DQN was not invented from scratch. It is Q-Learning — a 1989 tabular algorithm by Chris Watkins — with a neural network in place of the lookup table, plus two engineering tricks that keep training from blowing up. This article explains exactly which problems those tricks solve, walks through a complete PyTorch implementation, and surveys the variants that turned DQN from an Atari demo into a workhorse of modern RL.

Reinforcement Learning (2): Q-Learning and Deep Q-Networks (DQN) — Chapter overview

What You Will Learn#

Why tabular Q-Learning collapses in high-dimensional state spaces
The Deadly Triad — the three ingredients that make naive deep RL diverge
DQN’s two innovations: experience replay and target networks — and which Triad failure each one fixes
A complete, runnable Atari DQN agent in PyTorch
The post-DQN family: Double DQN, Dueling DQN, Prioritized Experience Replay, and Rainbow

Prerequisites: Part 1 for MDPs, the Bellman equations, and the temporal-difference (TD) intuition.

Q-Learning Foundations#

The Bellman optimality equation, reread#

Q^*(s, a) \;=\; \mathbb{E}_{s' \sim P(\cdot|s,a)}\Big[R(s,a,s') + \gamma \max_{a'} Q^*(s', a')\Big]

Read it as a contract: the value of taking action $$a$$ in state $$s$$ today equals the immediate reward plus the discounted best future you can achieve from $$s'$$ . Once you know $$Q^*$$ , the optimal policy is just $\pi^*(s) = \arg\max_a Q^*(s, a)$ — no planning, no search, just a table lookup.
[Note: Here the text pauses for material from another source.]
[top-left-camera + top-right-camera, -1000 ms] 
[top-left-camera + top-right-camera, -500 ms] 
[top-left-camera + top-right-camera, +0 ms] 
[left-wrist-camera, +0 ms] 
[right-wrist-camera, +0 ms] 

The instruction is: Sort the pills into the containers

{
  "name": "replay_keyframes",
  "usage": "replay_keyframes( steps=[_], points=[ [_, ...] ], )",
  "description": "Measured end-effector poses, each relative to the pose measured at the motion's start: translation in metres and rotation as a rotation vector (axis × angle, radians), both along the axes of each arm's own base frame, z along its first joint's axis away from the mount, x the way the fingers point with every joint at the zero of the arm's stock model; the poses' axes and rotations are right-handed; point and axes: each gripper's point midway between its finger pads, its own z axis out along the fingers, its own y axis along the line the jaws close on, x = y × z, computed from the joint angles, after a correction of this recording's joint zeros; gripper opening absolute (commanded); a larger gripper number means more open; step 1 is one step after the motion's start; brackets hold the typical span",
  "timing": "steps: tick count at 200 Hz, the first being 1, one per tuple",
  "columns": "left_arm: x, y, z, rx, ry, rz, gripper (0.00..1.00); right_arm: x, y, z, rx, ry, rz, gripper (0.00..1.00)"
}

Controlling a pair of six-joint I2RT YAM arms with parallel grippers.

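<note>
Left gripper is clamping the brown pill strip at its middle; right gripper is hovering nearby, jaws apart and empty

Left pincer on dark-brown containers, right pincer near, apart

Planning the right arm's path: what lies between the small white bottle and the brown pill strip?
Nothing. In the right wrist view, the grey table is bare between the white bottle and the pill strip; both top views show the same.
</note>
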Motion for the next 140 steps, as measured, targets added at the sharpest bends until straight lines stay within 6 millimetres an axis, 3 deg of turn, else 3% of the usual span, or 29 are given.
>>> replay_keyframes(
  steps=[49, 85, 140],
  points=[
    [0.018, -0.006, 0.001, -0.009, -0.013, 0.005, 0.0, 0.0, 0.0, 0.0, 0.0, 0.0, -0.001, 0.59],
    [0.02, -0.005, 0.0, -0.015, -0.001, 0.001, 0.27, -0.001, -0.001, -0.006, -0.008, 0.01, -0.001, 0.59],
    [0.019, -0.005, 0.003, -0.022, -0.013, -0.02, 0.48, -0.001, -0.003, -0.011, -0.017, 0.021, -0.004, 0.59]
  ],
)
So the entire problem reduces to: estimate $$Q^*$$ . Q-Learning is one way.

The Q-Learning update rule#

Q(S_t, A_t) \;\leftarrow\; Q(S_t, A_t) + \alpha \underbrace{\Big[r_t + \gamma \max_{a'} Q(S_{t+1}, a') - Q(S_t, A_t)\Big]}_{\text{TD error } \delta_t}

The bracketed quantity is the TD error — the gap between a one-step bootstrapped estimate and the current value. Positive $\delta_t$ means we underestimated and should nudge up; negative means the opposite.

Two properties make Q-Learning special:

Off-policy. The target uses $\max_{a'}$ — the greedy action — regardless of which action the agent actually picks next. The behaviour policy (typically epsilon-greedy) can explore freely; the target policy stays greedy. This decoupling is the source of Q-Learning’s power and, later, its instability.
Convergence guarantee. Watkins and Dayan (1992) proved that if every state-action pair is visited infinitely often and the learning rate satisfies the Robbins-Monro conditions ( $\sum_t \alpha_t = \infty$ , $\sum_t \alpha_t^2 < \infty$ ), then $Q(s, a) \to Q^*(s, a)$ with probability one.

A trained Q-table is a small but informative object. The figure below shows one for a 4x4 gridworld with a goal, a pit, and a -0.04 step cost. Each cell carries four numbers (one per action); the arrow marks the greedy choice that you would extract via $\arg\max_a Q(s, a)$ .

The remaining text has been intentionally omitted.